Indwelling catheters provide continuous access to arterial blood, which is helpful when
frequent blood gases are needed (eg, patients in respiratory failure on mechanical ventilation,
patients requiring serial ABGs for monitoring acid-base disorders). The sample preparation and
care are the same as for ABGs drawn using a needle, which is described above. (See 'Needle
puncture' above.)
Insertion, complications, and use of an arterial catheter are described separately. (See "Intra-
arterial catheterization for invasive monitoring: Indications, insertion techniques, and
interpretation".)
The arterial blood sample should be placed on ice during transport to the lab and then analyzed
as quickly as possible. This reduces oxygen consumption by leukocytes or platelets (ie,
leukocyte or platelet larceny), which can cause a factitiously low partial pressure of arterial
oxygen (PaO2) [10,11]. This effect is most pronounced in patients whose leukocytosis or
thrombocytosis is profound.
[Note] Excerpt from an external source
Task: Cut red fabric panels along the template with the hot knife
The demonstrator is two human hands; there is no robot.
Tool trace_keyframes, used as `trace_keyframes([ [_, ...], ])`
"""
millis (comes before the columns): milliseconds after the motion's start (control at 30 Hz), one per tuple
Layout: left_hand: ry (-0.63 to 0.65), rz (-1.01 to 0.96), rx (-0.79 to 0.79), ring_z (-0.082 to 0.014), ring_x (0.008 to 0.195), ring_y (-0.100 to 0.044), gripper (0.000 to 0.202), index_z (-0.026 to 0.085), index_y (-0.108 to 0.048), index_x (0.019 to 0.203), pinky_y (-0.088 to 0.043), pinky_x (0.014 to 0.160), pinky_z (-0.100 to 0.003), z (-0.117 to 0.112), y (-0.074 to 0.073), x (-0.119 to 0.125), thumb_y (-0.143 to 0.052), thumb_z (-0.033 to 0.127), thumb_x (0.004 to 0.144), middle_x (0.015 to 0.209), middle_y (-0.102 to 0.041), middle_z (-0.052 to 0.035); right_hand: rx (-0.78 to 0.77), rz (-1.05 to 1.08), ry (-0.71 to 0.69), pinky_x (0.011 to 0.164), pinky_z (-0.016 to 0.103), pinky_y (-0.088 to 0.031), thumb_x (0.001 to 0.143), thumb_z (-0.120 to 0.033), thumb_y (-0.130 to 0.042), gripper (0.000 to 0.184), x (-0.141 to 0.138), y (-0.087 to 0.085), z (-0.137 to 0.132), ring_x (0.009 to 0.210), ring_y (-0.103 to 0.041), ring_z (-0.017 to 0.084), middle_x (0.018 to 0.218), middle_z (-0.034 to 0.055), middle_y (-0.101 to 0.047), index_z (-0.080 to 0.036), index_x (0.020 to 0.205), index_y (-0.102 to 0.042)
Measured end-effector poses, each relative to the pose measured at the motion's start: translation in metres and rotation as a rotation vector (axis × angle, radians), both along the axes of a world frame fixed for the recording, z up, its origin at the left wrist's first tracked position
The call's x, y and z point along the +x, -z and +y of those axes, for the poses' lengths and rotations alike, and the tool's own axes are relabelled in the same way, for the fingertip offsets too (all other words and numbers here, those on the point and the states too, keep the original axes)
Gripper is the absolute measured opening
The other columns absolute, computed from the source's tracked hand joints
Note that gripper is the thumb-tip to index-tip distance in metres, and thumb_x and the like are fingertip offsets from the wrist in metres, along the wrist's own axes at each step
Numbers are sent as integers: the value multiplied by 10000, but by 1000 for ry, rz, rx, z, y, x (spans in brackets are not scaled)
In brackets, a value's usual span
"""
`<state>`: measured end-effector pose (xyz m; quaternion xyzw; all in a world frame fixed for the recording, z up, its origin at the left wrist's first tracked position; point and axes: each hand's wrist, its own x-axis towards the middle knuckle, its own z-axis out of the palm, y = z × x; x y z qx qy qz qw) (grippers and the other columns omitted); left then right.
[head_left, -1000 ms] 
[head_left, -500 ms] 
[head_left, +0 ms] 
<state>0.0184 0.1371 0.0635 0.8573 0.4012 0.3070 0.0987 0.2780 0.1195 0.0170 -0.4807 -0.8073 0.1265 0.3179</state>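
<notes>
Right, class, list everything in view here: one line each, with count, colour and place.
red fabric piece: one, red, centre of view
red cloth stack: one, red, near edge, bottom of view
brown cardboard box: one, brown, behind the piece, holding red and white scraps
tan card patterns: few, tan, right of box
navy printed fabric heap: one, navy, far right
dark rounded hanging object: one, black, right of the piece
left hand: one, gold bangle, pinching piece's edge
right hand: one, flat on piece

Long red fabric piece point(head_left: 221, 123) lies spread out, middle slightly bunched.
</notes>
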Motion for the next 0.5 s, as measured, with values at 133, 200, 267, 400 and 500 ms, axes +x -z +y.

In addition, it reduces the likelihood of error due to gas diffusion
through the plastic syringe or the presence of air bubbles. (See 'Sources of error' below.)
Results are usually available within 5 to 15 minutes. Analysis of arterial blood is usually
performed by automated blood gas analyzers, which automatically transport the specimen to
electrochemical sensors to measure acidity (pH), partial pressure of carbon dioxide (PaCO2), and
PaO2:
● The PaCO2 is measured using a chemical reaction that consumes CO2 and produces a
hydrogen ion, which is sensed as a change in pH [12].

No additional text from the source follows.